One option--proposed by the Institute of Medicine (IOM), a nonprofit research arm of the National Academy of Sciences--is a National Vaccine Authority (NVA), a public-private partnership charged with overseeing immunizations across the country. With the NVA, says IOM president Dr. Kenneth Shine, "government involvement would only occur when the market is not meeting demands." He suggests the creation of a government-owned facility or a contract between private industry and the government, like the one the Department of Defense has set up to create vaccines for bioterrorism.

Industry, not surprisingly, balks at establishing another bureaucratic agency. And not without reason. In fact, something like the NVA already exists; it's called the National Vaccine Program (NVP), a congressionally mandated bureaucracy set up to coordinate the efforts of various federal agencies involved in vaccinations.
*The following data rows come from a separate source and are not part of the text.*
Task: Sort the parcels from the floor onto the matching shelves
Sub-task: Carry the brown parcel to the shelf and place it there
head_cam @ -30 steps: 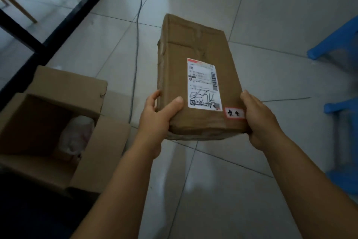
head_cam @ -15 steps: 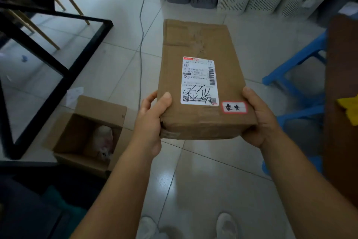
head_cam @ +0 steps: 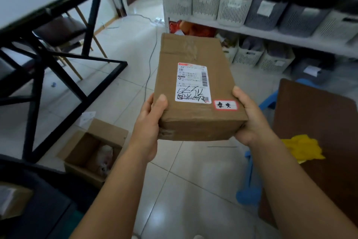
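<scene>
parcel (head_cam: 195,87): you see a white shipping label (head_cam: 192,83) with barcode, small print too blurred to read, black scrawl across it | red-bordered sticker (head_cam: 225,105): two handwritten characters, seemingly "泰安" | shelf baskets' (head_cam: 234,9) tags: unreadable

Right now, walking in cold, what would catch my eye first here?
First, the brown parcel at the centre, held at its near end by the left hand and right hand, white shipping label facing up. Behind it, a shelf rack lined with slotted baskets. On the floor at lower left sits an open cardboard box.
</scene>
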Demonstrator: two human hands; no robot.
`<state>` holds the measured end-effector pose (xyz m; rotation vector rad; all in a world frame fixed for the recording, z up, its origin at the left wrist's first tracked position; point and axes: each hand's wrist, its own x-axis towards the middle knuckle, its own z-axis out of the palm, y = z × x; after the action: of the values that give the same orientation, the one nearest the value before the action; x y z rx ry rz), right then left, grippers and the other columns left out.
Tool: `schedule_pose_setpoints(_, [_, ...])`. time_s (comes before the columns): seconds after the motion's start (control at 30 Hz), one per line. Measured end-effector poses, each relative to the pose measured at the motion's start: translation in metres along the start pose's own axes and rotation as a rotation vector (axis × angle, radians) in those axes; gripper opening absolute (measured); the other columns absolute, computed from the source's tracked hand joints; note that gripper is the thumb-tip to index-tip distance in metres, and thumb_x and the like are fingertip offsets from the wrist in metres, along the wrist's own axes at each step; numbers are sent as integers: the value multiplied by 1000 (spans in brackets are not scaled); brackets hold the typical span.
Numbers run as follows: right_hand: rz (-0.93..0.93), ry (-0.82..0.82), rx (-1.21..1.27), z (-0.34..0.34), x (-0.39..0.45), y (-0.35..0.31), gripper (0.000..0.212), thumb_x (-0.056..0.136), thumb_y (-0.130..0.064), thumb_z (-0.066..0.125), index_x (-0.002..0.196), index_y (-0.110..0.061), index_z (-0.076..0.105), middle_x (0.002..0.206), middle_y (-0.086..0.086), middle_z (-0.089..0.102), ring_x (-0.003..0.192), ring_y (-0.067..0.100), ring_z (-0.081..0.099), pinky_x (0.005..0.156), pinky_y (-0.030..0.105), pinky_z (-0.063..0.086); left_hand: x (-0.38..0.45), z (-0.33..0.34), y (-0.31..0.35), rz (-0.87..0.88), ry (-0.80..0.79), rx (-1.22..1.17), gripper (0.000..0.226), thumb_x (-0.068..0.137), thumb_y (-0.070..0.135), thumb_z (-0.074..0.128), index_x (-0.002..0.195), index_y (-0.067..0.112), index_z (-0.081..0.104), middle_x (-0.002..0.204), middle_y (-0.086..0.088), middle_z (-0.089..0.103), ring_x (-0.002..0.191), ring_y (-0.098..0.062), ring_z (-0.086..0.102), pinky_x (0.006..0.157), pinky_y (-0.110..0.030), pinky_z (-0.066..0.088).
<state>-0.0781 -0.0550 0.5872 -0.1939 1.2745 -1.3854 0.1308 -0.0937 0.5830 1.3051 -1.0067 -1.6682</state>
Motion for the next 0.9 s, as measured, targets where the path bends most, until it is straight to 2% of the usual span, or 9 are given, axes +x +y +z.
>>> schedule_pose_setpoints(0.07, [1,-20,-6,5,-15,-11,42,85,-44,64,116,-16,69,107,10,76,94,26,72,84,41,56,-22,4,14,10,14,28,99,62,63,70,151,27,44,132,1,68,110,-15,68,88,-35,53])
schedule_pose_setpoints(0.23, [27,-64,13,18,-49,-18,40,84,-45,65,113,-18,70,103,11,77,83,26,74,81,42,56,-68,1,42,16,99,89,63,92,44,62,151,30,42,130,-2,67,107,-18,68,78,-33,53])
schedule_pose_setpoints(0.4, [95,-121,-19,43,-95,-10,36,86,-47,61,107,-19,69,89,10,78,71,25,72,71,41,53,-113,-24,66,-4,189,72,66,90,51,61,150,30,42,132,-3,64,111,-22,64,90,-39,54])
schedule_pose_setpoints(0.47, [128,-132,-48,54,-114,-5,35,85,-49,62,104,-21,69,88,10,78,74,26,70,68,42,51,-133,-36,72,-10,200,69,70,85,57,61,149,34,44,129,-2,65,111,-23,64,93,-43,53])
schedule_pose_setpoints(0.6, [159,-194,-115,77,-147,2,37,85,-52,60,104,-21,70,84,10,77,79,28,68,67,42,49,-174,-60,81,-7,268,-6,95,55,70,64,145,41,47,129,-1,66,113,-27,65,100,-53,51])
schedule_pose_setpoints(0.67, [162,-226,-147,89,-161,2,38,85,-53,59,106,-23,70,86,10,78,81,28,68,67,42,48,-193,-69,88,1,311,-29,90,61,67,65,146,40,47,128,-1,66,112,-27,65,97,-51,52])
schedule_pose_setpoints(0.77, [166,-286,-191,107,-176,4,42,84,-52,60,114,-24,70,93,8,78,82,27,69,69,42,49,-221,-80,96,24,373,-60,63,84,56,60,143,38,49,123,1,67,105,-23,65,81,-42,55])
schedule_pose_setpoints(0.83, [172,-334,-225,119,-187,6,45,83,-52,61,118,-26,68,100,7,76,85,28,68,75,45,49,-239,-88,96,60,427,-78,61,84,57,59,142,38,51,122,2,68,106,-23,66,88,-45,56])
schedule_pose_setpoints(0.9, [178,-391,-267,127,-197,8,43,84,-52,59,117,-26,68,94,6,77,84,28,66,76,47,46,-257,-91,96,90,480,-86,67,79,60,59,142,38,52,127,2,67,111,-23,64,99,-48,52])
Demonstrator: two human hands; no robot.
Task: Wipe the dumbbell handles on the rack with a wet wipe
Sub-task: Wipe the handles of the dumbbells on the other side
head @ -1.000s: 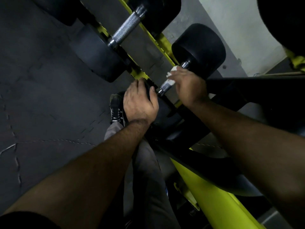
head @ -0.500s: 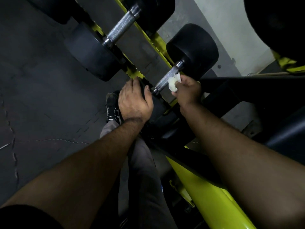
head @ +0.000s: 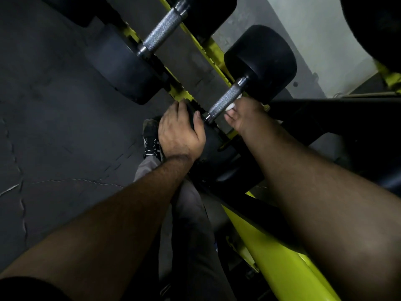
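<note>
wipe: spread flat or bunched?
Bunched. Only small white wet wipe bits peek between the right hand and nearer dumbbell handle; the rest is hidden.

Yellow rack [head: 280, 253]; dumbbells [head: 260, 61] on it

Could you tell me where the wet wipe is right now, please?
In the head view, the wet wipe is just right of centre, held in the right hand against the underside of the nearer dumbbell handle.
</note>
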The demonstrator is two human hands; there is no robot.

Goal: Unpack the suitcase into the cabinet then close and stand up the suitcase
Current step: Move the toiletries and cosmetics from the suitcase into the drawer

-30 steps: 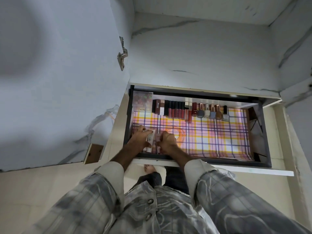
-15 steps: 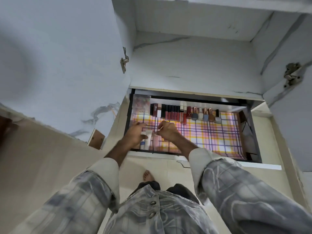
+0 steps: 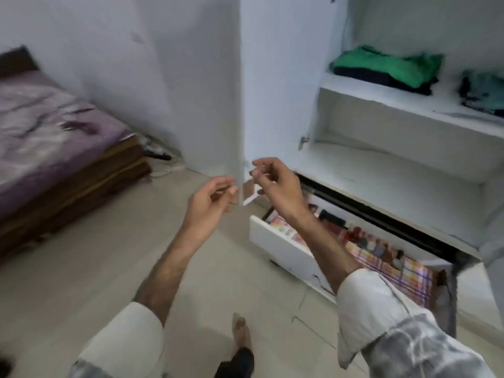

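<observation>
Head view: both hands hang in mid-air with loosely curled, released grips holding nothing, left hand beside right hand. At four o'clock the white cabinet's open drawer holds cosmetics; folded green clothes lie at one o'clock.

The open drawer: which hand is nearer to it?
Right. The right hand hangs just above the open drawer's left end; the left hand is further left, over the floor.

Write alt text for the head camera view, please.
Two bare hands, left hand and right hand, hover loosely curled and empty above an open drawer of cosmetics in a white cabinet. Folded green clothes sit on a shelf; a bed stands left.
</observation>
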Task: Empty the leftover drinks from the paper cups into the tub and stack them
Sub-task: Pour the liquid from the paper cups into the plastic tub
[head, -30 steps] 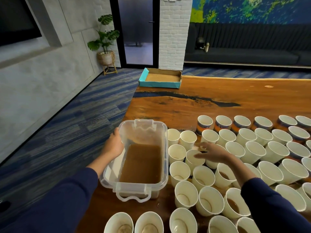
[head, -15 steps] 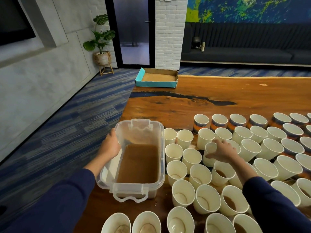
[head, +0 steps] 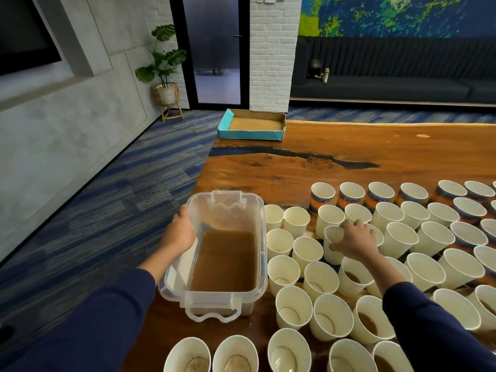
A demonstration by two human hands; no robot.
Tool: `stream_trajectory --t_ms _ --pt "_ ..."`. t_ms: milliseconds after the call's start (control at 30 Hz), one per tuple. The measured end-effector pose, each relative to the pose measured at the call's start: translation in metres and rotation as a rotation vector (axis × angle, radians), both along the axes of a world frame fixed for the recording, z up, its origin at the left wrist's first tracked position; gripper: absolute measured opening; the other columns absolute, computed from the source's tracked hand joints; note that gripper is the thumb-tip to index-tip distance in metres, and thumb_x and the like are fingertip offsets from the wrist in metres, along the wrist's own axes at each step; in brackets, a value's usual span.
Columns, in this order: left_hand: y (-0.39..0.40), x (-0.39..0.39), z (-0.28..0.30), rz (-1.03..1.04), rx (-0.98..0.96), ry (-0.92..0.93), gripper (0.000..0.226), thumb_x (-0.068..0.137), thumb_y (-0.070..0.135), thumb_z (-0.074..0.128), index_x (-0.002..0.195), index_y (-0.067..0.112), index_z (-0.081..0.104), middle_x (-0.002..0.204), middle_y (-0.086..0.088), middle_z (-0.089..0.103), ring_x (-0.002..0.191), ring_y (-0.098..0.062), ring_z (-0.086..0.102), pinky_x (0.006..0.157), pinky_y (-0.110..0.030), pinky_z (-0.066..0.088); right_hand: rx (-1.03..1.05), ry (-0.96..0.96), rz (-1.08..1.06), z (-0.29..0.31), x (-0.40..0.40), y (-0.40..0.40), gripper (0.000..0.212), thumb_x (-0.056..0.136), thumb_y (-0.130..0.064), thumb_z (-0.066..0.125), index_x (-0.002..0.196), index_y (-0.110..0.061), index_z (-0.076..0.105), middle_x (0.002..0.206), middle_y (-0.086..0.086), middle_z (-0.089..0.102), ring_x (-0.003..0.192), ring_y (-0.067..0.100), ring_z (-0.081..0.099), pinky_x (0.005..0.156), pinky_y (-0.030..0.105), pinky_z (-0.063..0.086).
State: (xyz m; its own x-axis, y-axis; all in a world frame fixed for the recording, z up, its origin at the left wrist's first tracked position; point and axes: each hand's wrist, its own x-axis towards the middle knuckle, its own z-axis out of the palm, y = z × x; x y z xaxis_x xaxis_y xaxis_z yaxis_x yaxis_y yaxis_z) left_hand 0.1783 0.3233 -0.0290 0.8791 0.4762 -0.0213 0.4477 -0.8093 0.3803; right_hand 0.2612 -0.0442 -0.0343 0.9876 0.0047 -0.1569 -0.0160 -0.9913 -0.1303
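Note:
A clear plastic tub (head: 261, 237) holding brown liquid stands near the left edge of the wooden table (head: 349, 146). My left hand (head: 180, 232) grips the tub's left rim. To its right stand several white paper cups, some with brown dregs (head: 351, 277). My right hand (head: 354, 238) is wrapped around one white cup (head: 332, 247) in the middle of the group, thumb on its left side and fingers over the rim. Whether that cup is lifted off the table is unclear.
Several cups with an orange and blue print (head: 322, 197) form the back row. A teal cardboard tray (head: 252, 127) sits at the table's far left corner. Blue carpet (head: 107, 210) lies to the left, and a potted plant (head: 166, 73) stands by the wall.
My right hand has gone from hovering flat over the cups to closing round one white cup. My left hand has stayed on the tub's rim.

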Motion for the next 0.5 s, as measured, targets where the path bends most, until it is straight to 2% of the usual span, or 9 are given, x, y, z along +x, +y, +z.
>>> stream_trajectory --t_ms 100,200,267,333,433,500 --pt "0.0 0.0 0.001 0.002 -0.035 -0.01 0.06 0.095 0.002 0.046 0.149 0.009 0.019 0.139 -0.019 0.044 0.113 -0.033 0.055 0.083 -0.039 0.052 0.138 0.018 0.022 0.016 -0.002 0.004 0.075 0.075 -0.038 0.077 0.135 -0.015 0.039 0.135 0.012 0.041 0.114 0.028 0.051 0.094 0.042 0.048" --pt "-0.002 0.001 0.006 0.002 -0.132 -0.039 0.055 0.097 0.004 0.045 0.147 0.009 0.023 0.14 -0.018 0.041 0.114 -0.032 0.053 0.082 -0.035 0.048 0.214 -0.019 0.07 0.038 -0.003 0.008 0.077 0.073 -0.03 0.08 0.136 -0.013 0.039 0.139 0.012 0.036 0.117 0.029 0.05 0.092 0.039 0.048" --pt "-0.004 0.0 0.012 0.021 -0.2 -0.026 0.059 0.099 0.01 0.046 0.15 0.009 0.018 0.15 -0.018 0.026 0.126 -0.033 0.044 0.093 -0.038 0.043 0.23 -0.063 0.123 0.056 -0.006 0.013 0.076 0.073 -0.027 0.08 0.136 -0.013 0.039 0.141 0.013 0.034 0.12 0.029 0.047 0.094 0.039 0.046" --pt "-0.007 -0.001 0.019 0.031 -0.176 -0.023 0.069 0.097 0.018 0.052 0.152 0.01 0.01 0.155 -0.017 0.014 0.134 -0.035 0.034 0.104 -0.042 0.036 0.245 -0.098 0.171 0.076 -0.009 0.02 0.074 0.075 -0.026 0.078 0.137 -0.014 0.04 0.139 0.012 0.036 0.118 0.028 0.047 0.092 0.037 0.047" --pt "-0.019 -0.004 0.034 -0.081 -0.05 -0.09 0.08 0.092 0.029 0.061 0.153 0.014 0.01 0.155 -0.013 0.016 0.139 -0.034 0.026 0.111 -0.044 0.027 0.285 -0.151 0.247 0.107 -0.018 0.036 0.071 0.076 -0.025 0.078 0.135 -0.013 0.042 0.137 0.01 0.036 0.115 0.026 0.047 0.088 0.034 0.047" --pt "-0.035 -0.007 0.045 -0.234 -0.057 -0.125 0.084 0.089 0.036 0.064 0.153 0.02 0.011 0.157 -0.005 0.014 0.142 -0.03 0.021 0.113 -0.044 0.026 0.329 -0.172 0.301 0.124 -0.025 0.049 0.07 0.075 -0.024 0.079 0.134 -0.013 0.043 0.136 0.009 0.036 0.115 0.025 0.046 0.089 0.034 0.047"
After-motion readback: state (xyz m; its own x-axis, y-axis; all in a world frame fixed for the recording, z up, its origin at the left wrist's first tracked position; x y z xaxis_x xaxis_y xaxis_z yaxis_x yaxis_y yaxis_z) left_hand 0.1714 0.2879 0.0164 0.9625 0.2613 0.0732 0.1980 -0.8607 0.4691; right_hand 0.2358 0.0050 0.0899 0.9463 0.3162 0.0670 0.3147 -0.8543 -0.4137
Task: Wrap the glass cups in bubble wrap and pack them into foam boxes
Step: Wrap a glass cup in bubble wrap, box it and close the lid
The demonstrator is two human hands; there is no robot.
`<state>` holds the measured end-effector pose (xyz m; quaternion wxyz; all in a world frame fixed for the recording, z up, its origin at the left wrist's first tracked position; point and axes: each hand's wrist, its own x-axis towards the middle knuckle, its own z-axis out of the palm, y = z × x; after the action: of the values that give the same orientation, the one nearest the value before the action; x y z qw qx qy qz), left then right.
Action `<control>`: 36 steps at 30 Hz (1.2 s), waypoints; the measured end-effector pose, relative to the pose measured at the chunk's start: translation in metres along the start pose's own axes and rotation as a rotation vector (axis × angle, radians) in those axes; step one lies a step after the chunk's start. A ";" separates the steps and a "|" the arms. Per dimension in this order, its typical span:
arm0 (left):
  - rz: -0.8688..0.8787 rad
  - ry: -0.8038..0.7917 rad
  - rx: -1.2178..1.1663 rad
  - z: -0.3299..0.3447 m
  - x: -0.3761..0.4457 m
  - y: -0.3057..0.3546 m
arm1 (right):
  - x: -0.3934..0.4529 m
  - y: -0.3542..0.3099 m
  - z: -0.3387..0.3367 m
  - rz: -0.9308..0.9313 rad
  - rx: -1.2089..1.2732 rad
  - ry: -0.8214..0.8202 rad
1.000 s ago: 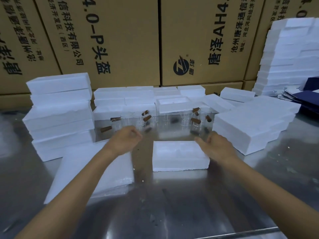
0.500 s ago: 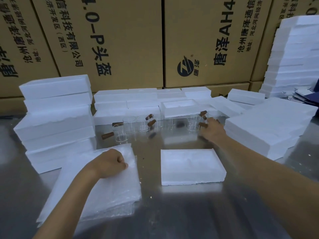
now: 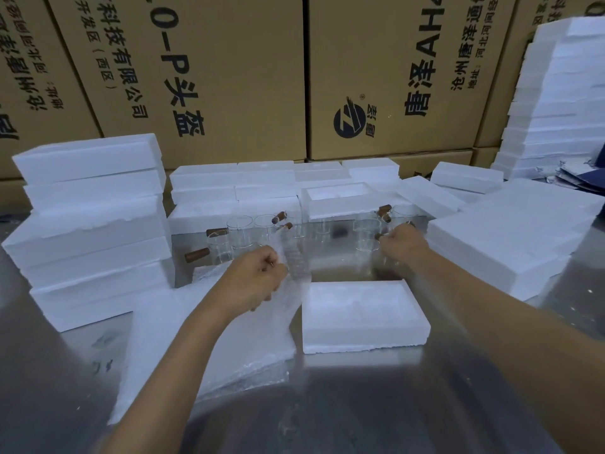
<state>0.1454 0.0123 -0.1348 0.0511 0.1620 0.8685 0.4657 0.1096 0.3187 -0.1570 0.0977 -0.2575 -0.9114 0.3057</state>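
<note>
My left hand (image 3: 258, 276) pinches a sheet of bubble wrap (image 3: 291, 257) and holds it lifted off the stack of bubble wrap sheets (image 3: 183, 348) lying on the steel table. My right hand (image 3: 404, 245) grips the brown handle of a clear glass cup (image 3: 368, 240) at the right end of the row. More glass cups with brown handles (image 3: 240, 231) stand in a line further back. A white foam box (image 3: 360, 314) lies between my forearms, its shallow recesses facing up.
Stacked foam boxes stand at the left (image 3: 88, 217), along the back (image 3: 235, 188) and at the right (image 3: 510, 237). A tall foam pile (image 3: 556, 103) rises at far right. Printed cardboard cartons (image 3: 203, 77) form a wall behind the metal table (image 3: 327, 404).
My left hand has risen from the bubble wrap stack with one sheet, moving toward the cups. My right hand has closed on a cup's handle and drawn it slightly nearer.
</note>
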 end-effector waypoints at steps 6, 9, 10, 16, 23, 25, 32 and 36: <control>-0.025 0.116 -0.266 -0.003 -0.007 0.016 | -0.067 -0.013 -0.046 -0.118 0.578 -0.181; -0.043 0.091 -0.338 0.000 -0.009 0.022 | -0.105 -0.015 -0.057 -0.268 0.913 -0.498; -0.040 0.093 -0.359 0.001 -0.009 0.024 | -0.117 -0.015 -0.058 -0.312 0.933 -0.587; 0.002 0.200 -0.332 0.006 -0.014 0.036 | -0.155 -0.014 -0.058 -0.422 0.486 -0.480; 0.080 0.035 -0.393 0.008 -0.025 0.056 | -0.164 -0.021 -0.056 -0.334 0.252 -0.257; 0.101 -0.018 -0.351 0.012 -0.029 0.062 | -0.165 -0.026 -0.054 -0.262 0.335 -0.199; 0.259 -0.154 -0.373 0.004 -0.046 0.076 | -0.172 -0.029 -0.062 -0.001 1.053 -0.527; 0.437 0.476 -0.151 -0.022 -0.038 0.072 | -0.174 -0.023 -0.061 -0.028 1.092 -0.572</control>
<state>0.1926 0.0194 -0.0656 -0.2426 0.2269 0.7636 0.5536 0.2685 0.2414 -0.0979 -0.0289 -0.0659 -0.6165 0.7840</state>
Rather than starting from scratch, the NVP could be significantly strengthened. An important first step would simply be improving the currently poor state of communication between the various agencies and corporations that comprise the NVP. "Close, tight communication between industry, the Department of Health and Human Services, the CDC, [and] the FDA on issues relating to vaccines" is imperative, says Lance Rodewald, director of the Immunization Services Division at the CDC. Manufacturers, suggests Rodewald, might be required to notify the government further in advance when they plan to stop making vaccines so other companies have time to ramp up production.

A stronger NVP could also press the FDA to work with international drug manufacturers in an effort to "harmonize requirements across countries." If production standards were harmonized across borders, the United States could import vaccines to alleviate supply shortages, which it can't easily do today. The NVP could also do a better job of tracking current stockpiles and encouraging the creation of additional stores. Because many vaccines expire if left to sit like computer paper on a shelf, they must be cycled through and distributed to keep the stash on hand as fresh as possible. The NVP could make sure that both manufacturers and the federal government keep their supplies current and plentiful.

Of course, all this will take more money from Congress. And so far Congress hasn't been particularly interested in handing it over. Two years ago the Institute of Medicine recommended $75 million in additional funding for the NVP; but Congress appropriated only $42.5 million. Fortunately, the General Accounting Office is due to issue a report at the end of July examining the vaccine shortages, which will hopefully prompt Congress to take the issue more seriously.

But in the meantime, children across the country are being sent home from their pediatricians without the shots they require. "[A]ny underimmunized child anywhere in the country puts the rest of the country at risk," Dr. Walter Orenstein, director of the National Immunization Program at the CDC, has said. The more kids don't get their immunizations, the more likely long-forgotten diseases like measles will return to afflict Americans. Which would be shameful, because this form of bioterrorism is entirely preventable.